Francisco "Xico" Ferreira (23 August 1919 – 14 February 1986) was a Portuguese footballer who played as a midfielder.

Over the course of 15 seasons, he amassed Primeira Liga totals of 278 games and twenty-three goals, mainly at Benfica, winning ten major titles.

He is also notable for ill-fated reasons, after a friendly in his honor between Benfica and Torino, as the Italian team returned home, their plane crashed into the Basilica of Superga, killing all aboard and ending the Grande Torino team.

==Club career==
Born in Guimarães, Ferreira arrived at Porto at 17, he made his debut for the northerners in the 1937 Campeonato de Portugal Final, against Sporting on 4 July 1937. In the following year, in a match against Benfica on 20 February 1938, he crashed with Rogério de Sousa and broke his foot, needing three months to recover, only reappearing in another match against Benfica, on 10 April 1938.

After a disagreement with Porto's over a wage increase, in which he was told, "O Senhor ou assina ou põe-se na rua, não queremos cá malandros a pedir dinheiro." ("Sir, you either sign or get lost, because he do not want slackers asking for money.") – he moved to Benfica, debuting on 20 November 1938 in a home win against Sporting in Estádio das Amoreiras.

A powerful and energetic player, he became an undisputed player in the midfield, alongside Albino, Moreira and Jacinto Marques, assuming the captain armband from 1944 onwards, in 293 official matches. Due to his performances, he received offers from Real Madrid in 1945, and from Torino in 1949, after Ferruccio Novo had watch him compete for the national team in a 1–4 loss against Italy on 27 February 1949.

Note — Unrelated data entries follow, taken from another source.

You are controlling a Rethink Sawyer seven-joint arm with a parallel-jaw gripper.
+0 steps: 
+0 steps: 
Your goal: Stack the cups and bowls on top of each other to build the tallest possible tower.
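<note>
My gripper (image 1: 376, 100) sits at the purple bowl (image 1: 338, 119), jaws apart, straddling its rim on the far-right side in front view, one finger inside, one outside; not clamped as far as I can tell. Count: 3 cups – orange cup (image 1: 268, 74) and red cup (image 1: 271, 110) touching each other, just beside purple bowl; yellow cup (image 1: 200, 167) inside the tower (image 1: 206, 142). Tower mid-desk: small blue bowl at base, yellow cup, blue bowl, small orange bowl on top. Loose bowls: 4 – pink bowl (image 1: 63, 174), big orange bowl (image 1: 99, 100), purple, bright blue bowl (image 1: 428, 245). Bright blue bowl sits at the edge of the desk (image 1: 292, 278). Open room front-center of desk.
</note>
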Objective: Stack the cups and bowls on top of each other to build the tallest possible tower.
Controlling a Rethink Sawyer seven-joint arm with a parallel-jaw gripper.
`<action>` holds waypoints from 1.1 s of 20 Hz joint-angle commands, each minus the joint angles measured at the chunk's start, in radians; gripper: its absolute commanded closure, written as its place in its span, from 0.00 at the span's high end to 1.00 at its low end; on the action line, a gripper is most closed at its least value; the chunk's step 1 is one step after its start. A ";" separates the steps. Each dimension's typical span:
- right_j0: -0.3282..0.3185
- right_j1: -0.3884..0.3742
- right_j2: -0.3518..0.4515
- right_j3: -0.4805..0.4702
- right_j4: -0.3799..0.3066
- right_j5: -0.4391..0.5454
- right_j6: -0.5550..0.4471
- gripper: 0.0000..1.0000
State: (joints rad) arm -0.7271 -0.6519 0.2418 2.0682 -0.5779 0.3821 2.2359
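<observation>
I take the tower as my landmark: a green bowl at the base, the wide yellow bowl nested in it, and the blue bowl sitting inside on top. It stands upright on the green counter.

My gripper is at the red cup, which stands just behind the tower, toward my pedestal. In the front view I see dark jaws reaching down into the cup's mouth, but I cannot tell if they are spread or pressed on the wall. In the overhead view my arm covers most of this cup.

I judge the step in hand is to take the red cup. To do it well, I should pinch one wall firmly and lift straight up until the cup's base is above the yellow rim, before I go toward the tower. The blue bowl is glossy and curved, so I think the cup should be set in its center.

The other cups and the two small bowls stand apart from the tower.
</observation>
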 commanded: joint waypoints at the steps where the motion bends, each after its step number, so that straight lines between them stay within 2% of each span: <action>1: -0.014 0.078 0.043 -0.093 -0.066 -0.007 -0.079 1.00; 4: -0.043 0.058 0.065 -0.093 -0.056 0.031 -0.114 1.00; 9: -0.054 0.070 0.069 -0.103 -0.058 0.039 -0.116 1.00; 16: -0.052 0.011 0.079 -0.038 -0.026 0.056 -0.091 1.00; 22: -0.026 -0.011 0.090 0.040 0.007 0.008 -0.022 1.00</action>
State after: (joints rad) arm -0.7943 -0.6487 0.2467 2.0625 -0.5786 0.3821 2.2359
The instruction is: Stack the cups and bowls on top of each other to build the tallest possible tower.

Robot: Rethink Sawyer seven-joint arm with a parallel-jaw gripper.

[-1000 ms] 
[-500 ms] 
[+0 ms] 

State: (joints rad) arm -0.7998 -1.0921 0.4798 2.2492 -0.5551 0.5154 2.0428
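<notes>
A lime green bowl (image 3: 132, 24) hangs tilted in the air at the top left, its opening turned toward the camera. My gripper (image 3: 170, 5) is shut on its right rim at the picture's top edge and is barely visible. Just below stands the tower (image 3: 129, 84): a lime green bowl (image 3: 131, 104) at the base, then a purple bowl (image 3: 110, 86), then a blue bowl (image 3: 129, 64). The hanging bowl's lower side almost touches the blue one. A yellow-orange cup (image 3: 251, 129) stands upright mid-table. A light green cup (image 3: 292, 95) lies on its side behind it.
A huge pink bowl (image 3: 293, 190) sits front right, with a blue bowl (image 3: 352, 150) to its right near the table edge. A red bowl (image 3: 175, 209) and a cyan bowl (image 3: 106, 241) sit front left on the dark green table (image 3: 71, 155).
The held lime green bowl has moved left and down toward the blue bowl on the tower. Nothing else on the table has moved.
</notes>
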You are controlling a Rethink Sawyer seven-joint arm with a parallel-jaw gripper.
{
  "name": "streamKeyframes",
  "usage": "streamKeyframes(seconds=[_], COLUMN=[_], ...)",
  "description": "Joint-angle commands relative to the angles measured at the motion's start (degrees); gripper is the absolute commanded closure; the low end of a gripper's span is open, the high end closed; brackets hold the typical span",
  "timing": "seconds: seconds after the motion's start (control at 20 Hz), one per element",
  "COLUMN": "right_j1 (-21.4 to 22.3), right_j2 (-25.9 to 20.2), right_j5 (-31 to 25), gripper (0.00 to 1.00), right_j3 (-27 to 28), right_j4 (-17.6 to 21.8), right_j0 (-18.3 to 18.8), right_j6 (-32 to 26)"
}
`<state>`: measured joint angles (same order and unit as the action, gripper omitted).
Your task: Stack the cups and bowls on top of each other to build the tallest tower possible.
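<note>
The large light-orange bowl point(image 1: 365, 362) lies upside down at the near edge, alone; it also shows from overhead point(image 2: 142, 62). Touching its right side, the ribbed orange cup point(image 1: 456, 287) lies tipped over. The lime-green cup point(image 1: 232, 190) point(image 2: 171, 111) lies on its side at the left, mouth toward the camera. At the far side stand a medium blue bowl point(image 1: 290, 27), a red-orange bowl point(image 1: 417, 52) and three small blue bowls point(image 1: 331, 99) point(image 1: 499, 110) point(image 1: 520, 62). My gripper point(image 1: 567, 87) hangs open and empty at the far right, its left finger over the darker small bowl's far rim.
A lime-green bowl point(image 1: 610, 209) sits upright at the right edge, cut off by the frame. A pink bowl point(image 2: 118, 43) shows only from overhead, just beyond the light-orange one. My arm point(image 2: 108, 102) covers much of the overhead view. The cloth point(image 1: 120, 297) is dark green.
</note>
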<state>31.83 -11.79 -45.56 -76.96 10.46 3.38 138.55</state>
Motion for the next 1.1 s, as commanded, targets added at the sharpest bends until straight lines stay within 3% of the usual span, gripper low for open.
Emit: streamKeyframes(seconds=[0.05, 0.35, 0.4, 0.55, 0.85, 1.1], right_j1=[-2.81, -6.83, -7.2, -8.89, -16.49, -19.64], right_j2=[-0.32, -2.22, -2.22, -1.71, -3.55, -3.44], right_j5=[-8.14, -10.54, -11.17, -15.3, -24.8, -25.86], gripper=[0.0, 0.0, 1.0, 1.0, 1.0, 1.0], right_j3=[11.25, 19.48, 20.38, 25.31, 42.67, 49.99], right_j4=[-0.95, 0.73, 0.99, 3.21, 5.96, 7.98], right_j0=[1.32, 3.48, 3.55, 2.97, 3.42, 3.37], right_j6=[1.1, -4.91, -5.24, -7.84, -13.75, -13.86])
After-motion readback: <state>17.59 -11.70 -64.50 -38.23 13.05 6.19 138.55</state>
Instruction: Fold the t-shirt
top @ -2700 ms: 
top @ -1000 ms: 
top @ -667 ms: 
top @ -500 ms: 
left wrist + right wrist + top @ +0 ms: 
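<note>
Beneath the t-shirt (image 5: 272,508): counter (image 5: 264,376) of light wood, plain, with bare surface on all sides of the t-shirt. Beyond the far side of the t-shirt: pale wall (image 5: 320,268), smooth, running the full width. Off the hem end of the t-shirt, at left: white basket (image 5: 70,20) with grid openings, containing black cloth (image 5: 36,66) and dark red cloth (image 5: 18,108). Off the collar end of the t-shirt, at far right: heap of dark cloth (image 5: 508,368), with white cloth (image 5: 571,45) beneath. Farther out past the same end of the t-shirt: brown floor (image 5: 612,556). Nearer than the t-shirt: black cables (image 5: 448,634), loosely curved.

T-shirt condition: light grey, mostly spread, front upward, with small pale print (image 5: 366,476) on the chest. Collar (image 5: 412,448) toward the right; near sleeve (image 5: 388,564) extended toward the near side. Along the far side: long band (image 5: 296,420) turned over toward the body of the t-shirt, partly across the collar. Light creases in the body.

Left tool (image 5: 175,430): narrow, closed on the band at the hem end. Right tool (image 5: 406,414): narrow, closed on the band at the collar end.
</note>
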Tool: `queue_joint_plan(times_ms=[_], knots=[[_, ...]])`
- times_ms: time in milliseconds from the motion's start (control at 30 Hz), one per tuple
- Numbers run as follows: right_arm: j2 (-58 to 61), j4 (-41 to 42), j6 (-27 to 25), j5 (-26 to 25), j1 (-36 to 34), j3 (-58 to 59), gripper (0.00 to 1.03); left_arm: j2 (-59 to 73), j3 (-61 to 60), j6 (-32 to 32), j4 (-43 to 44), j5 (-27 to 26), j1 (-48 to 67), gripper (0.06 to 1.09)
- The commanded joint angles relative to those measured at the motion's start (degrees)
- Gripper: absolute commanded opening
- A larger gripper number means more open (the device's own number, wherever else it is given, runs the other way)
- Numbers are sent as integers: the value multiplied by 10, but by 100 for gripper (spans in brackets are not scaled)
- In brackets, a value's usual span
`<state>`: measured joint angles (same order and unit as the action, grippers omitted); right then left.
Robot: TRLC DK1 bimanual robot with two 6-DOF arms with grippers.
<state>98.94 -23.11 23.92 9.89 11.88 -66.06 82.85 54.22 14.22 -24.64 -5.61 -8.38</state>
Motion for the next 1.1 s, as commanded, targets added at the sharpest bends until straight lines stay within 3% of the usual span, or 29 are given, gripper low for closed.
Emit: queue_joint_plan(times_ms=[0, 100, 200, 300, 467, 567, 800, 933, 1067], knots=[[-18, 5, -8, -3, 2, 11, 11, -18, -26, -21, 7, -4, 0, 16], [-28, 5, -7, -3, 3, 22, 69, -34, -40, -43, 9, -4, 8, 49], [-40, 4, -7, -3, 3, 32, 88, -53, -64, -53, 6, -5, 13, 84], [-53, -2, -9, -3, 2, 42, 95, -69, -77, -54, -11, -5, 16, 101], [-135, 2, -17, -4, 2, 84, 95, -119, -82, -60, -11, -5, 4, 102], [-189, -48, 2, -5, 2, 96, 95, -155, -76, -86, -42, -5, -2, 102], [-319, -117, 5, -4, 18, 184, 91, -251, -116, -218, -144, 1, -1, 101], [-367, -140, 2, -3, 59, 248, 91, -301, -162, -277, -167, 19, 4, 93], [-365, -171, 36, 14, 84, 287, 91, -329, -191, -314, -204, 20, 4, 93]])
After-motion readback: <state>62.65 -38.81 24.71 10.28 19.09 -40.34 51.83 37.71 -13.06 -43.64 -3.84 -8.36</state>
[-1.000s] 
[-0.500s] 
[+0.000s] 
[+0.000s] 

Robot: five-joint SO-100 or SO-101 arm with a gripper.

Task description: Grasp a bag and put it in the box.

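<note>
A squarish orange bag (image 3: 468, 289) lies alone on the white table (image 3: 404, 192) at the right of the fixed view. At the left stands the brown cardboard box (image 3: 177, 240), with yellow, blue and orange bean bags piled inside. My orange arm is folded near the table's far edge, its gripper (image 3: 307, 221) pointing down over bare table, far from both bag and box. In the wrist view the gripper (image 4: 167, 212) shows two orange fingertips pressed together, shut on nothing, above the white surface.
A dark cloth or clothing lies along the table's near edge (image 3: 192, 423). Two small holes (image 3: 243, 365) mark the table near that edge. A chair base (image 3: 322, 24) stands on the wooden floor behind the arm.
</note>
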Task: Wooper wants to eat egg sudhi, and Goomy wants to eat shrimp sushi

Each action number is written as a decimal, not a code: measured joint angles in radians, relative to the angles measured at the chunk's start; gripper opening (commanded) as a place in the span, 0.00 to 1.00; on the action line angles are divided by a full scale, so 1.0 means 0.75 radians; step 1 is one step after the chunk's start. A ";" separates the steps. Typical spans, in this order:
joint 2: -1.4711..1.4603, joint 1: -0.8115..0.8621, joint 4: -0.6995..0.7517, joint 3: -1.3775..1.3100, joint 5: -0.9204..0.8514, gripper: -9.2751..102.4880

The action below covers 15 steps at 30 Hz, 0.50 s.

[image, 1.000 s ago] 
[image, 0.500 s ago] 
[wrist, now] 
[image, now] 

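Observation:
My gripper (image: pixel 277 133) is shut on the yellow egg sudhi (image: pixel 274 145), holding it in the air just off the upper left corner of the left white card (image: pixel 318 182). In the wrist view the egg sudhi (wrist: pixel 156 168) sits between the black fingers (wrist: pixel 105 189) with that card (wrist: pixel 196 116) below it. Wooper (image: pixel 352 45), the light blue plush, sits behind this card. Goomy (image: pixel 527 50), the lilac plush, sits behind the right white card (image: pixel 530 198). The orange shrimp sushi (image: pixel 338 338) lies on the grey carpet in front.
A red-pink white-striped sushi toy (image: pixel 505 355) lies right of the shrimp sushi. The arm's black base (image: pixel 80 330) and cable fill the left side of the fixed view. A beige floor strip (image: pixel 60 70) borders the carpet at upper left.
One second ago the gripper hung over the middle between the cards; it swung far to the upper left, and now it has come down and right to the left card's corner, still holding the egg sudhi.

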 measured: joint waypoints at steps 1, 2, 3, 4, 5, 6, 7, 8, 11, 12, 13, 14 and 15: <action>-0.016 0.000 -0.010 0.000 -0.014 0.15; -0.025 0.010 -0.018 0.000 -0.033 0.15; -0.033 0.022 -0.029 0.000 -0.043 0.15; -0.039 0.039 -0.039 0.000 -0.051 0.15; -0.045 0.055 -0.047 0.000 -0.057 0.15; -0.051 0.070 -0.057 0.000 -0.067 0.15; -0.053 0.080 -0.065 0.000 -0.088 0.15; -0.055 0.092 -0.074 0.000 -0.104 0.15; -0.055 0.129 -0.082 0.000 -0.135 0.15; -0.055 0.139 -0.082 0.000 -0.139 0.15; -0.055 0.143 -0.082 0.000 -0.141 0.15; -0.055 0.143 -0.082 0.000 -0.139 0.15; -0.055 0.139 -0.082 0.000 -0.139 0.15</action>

On 3 May 1949, Ferruccio Novo, sent his team to Lisbon, to play in an honorary match for him. After losing 3–4, the Italian team returned to Turin the next day, but the plane that was carrying them, crashed into the Basilica of Superga, in what became known as Superga air disaster. The five-time champions of Italy, known as Grande Torino, was destroyed. Ferreira was devastated, spending many sleepless nights, sending money to the relatives of the victims, and adding a picture with a black frame of the Grande Torino team to his personal trophy room.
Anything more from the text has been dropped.